YT Decoy MX 170f/165r
Santa Cruz Bullit 170mm Mx

Blanking on more right now....


----------



## madsen203 (10 mo ago)

Intense MX Pro (or expert). 2021 can be had for 10% off and are available. Component spec is excellent. Not far off in terms of weight or component level to those of bikes 50% more in cost.

i have this bike and LOVE it. Magura MT7 brakes, Shimano EP8 motor with easy to swap batteries, Ohlins top of the line suspension (on the MX PRO).

i picked mine up for $7400 OTD. Likely could be had cheaper if you live in a state without sale tax.


----------



## madsen203 (10 mo ago)

madsen203 said:


> Intense MX Pro (or expert). 2021 can be had for 10% off and are available. Component spec is excellent. Not far off in terms of weight or component level to those of bikes 50% more in cost.
> 
> i have this bike and LOVE it. Magura MT7 brakes, Shimano EP8 motor with easy to swap batteries, Ohlins top of the line suspension (on the MX PRO).
> 
> i picked mine up for $7400 OTD. Likely could be had cheaper if you live in a state without sale tax.


Suspension travel: 170 front, 155 rear.

haven’t felt the need for much more than that and it is very well balanced based on the suspension progression from the rear.


----------



## plummet (Jul 8, 2005)

madsen203 said:


> Suspension travel: 170 front, 155 rear.
> 
> haven’t felt the need for much more than that and it is very well balanced based on the suspension progression from the rear.


155 is not enough for me. 160 is my min spec, ideally i want 170+.


----------



## CRM6 (Apr 7, 2021)

Plus 1 on the Intense Tazer MX Pro(Ohlins Suspension) or Expert (DVO Suspension)! Great bikes and can be had from motorcycle stores at a discounted price. My Expert was $6000 new. I’ve added a **** ton of upgrades: Hayes Dominion Brakes,Factor hubs laced to DT Swiss Ex511 hoops,& a Fox 36 front fork. The bike is bad ass!

YT has the Enduro Decoy. I wanted that one but they haven't been available.
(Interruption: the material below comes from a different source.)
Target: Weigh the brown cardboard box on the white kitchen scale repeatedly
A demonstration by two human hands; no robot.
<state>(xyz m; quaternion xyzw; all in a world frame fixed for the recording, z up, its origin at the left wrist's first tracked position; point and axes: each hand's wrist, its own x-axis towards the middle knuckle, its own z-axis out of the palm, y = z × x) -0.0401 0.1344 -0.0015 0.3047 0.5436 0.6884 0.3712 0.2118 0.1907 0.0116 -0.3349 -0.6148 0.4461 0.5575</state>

At the time the Decoy and the Tazer were close in spec,but I think the new YT is slightly different?

When I upgrade it will be the YT Decoy.


----------



## Mikevdv (Sep 26, 2018)

Scott e ransom haven’t researched it at all 
But fits your category


----------



## madsen203 (10 mo ago)

CRM6 said:


> View attachment 1979865
> 
> Plus 1 on the Intense Tazer MX Pro(Ohlins Suspension) or Expert (DVO Suspension)! Great bikes and can be had from motorcycle stores at a discounted price. My Expert was $6000 new. I’ve added a **** ton of upgrades: Hayes Dominion Brakes,Factor hubs laced to DT Swiss Ex511 hoops,& a Fox 36 front fork. The bike is bad ass!
> 
> ...


Nice Tazer. Mine has a red sticker on it and I debated pulling it off. Yours looks factory with the sticker removed.
I love this bike. It just works. Can take a beating too!


----------



## nautilus (Apr 26, 2008)

Kenevo at 180mm stock or close to 190mm with a longer shock (I did this and still have clearance with a 2.8 recon). It's 27.5 front by default but rides great with a 29er up front.


----------



## BmanInTheD (Sep 19, 2014)

My buddy loves his Santa Cruz Bullitt. Mullet and 170/170 IIRC.


----------



## CRM6 (Apr 7, 2021)

madsen203 said:


> Nice Tazer. Mine has a red sticker on it and I debated pulling it off. Yours looks factory with the sticker removed.
> I love this bike. It just works. Can take a beating too!
> 
> View attachment 1979882


Yes,the red sticker has been removed and that is what’s underneath. I have a green decal kit I was going to install but I like this look better! These are tough bikes and can take a beating!


----------



## rod9301 (Oct 30, 2004)

Haibike nduro is 180 180. mine has 27 5 in the front, but you can easily put a 29 wheel.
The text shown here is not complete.